By the way, aside from what we are discussing on this thread, one could say that maybe ICC should restart the practice of playing only 3 day games with the minnows and then they should graduate to the four day test before finally showing that they are good enough for a five day test match.
 

swede

U19 12th Man
England also played only 3-day tests for the first 30-40 years, ending it in the 1920´s, I think, after a particularly rain-interrupted ashes series.
It then went to 4 and quickly on to 5 and it was almost 6, though it was decided it had to stop and stay on 5 but still the number of draws increased.

Basically pitches ruined the game from around the 1920´s onward it seems to me.
There were probably more drawn 5-day games in the 1960´s than drawn 3-day games in 1900.

Last years ashes was a real throwback to that golden age,almost a century ago as it was probably the highest run rate for a century and also the shortest average match duration for a century.
It shows how great the game was back then,no wonder it was bigger than football, before it became endless boring wars of attrition.

Needless to say that, in my opinion, by the biggest issue facing cricket must be getting the pitches right.
 

Tom Halsey

International Coach
Personally, I think a 5 day Test should last 5 days. Personally, I don't think there was too much wrong with 20s and 30s pitches - yes, they were flat, but considering they were uncovered there were still plenty of bowler friendly tracks per season.
 

swede

U19 12th Man
It obviously got far worse later, such as the 60´s where it seems some games could have 5 full days of play without finishing the first innings.
But even in the 30´s there were things like England scoring 900+ runs and it was a big issue then as it was in those days that were lots of tampering with the format, where over a period of around 20 years, ashes tests were played both as 3,4,5,6 day games as well as timeless.

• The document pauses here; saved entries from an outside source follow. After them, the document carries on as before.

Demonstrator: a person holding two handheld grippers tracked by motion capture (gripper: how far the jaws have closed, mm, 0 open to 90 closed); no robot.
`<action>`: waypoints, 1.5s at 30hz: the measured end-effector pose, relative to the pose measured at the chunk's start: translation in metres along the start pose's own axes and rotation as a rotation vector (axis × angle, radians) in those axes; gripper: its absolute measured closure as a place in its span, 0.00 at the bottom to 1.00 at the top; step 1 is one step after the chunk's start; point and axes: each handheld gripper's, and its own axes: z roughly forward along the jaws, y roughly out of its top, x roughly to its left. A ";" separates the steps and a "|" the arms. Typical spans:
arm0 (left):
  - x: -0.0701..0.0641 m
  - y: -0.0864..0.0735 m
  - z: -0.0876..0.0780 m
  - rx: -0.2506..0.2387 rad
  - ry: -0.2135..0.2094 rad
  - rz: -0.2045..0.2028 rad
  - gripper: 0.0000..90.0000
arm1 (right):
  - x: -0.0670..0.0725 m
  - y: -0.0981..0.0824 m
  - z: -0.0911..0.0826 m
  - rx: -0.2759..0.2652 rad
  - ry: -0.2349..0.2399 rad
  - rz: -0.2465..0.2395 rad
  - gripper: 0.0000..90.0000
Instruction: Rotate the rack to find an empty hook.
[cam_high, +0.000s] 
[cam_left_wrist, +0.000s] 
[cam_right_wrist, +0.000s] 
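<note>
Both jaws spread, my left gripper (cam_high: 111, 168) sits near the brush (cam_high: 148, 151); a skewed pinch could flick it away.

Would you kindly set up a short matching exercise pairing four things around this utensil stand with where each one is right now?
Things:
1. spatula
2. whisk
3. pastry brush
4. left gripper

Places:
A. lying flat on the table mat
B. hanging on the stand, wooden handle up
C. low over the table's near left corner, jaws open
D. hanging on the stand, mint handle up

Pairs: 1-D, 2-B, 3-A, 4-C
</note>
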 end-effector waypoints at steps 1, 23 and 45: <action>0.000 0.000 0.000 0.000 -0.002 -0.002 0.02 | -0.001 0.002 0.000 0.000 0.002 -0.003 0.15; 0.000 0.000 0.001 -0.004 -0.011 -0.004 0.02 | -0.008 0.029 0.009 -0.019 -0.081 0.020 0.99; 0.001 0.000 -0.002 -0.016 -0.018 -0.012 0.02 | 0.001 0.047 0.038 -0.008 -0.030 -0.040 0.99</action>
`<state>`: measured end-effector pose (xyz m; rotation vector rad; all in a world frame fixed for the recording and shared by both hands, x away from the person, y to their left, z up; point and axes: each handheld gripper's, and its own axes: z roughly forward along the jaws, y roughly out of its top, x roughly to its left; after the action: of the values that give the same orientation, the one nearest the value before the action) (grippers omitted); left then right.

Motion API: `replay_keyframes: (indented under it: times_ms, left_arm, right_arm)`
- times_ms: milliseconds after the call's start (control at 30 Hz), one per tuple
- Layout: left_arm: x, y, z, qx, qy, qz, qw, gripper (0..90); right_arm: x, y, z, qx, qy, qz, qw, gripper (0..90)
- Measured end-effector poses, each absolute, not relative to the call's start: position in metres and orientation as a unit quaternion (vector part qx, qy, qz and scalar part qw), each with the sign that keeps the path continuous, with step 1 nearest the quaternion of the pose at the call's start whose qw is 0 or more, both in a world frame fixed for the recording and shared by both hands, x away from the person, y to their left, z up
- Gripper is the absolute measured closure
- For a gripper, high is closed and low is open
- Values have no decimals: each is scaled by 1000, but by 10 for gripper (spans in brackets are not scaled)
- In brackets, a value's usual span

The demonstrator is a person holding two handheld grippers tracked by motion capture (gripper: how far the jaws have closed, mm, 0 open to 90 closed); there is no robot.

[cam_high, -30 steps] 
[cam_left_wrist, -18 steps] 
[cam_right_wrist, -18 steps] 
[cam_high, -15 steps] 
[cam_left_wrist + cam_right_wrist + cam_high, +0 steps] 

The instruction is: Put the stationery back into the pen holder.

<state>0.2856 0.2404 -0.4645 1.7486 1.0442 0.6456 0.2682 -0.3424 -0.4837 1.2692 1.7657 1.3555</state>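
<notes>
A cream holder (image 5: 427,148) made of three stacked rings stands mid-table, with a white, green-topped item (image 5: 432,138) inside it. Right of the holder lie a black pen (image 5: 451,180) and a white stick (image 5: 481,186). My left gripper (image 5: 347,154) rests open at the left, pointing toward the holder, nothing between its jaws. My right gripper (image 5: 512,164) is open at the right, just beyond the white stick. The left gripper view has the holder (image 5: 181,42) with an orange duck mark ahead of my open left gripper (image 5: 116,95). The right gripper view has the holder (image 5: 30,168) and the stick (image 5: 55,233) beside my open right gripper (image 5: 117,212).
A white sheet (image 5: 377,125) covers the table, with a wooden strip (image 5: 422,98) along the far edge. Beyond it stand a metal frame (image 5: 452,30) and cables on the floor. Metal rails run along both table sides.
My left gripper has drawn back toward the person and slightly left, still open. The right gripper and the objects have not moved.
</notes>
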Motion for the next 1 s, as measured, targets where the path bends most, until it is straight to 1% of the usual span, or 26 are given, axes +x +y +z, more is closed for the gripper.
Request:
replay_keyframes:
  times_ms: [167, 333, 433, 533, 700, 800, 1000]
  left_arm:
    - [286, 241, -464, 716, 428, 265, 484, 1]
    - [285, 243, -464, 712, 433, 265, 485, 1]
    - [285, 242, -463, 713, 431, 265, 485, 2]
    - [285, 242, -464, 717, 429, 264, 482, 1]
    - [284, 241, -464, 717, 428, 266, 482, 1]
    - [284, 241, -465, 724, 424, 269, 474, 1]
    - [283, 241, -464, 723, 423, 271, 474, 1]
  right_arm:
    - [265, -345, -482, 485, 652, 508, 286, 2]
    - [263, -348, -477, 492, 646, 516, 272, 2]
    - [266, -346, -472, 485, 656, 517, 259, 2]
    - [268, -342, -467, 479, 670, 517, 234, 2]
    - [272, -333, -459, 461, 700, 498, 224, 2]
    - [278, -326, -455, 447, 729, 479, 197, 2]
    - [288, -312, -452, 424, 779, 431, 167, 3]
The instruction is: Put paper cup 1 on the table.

Bradman thought the discussion about days wrong as it should be about pitches. He wrote that if the pitch is right, any cricket match would come naturally to a conclusion within 4 days.
 

Richard

Cricket Web Staff Member
Tom Halsey said:
Personally, I think a 5 day Test should last 5 days. Personally, I don't think there was too much wrong with 20s and 30s pitches - yes, they were flat, but considering they were uncovered there were still plenty of bowler friendly tracks per season.
30s pitches were flat, sure, but 20s? Have you seen some of the horror-tracks that decade threw-up?
(Probably not, because there was very little newsreel coverage as compared to the 30s)
The first five-day Tests in England were in the 1950s - can't remember which year exactly. Before that it was generally 4-day games as standard with a timeless game as the last game of a series if the series was still open. IIRR in Australia many games from the early 1900s to WWII were timeless.
In the 1900s, 1910s and 1920s, 3-day Tests were still plenty often long enough to get results, because pitches (in England, at least - perhaps a little less so in Australia and South Africa) in those days offered plenty to seam and spin. Most would these days be considered poor, unfit and sometimes even dangerous. Rain, of course, sometimes made them even worse.
Not totally sure when the move from 3-day standard to 4-day standard was.
 

Richard

Cricket Web Staff Member
swede said:
But even in the 30´s there were things like England scoring 900+ runs
Which would have been more but for the injuries to Bradman and Fingleton.
Hammond only declared when he was certain Bradman was out of the Test.
You could do those sorts of things in timeless Tests.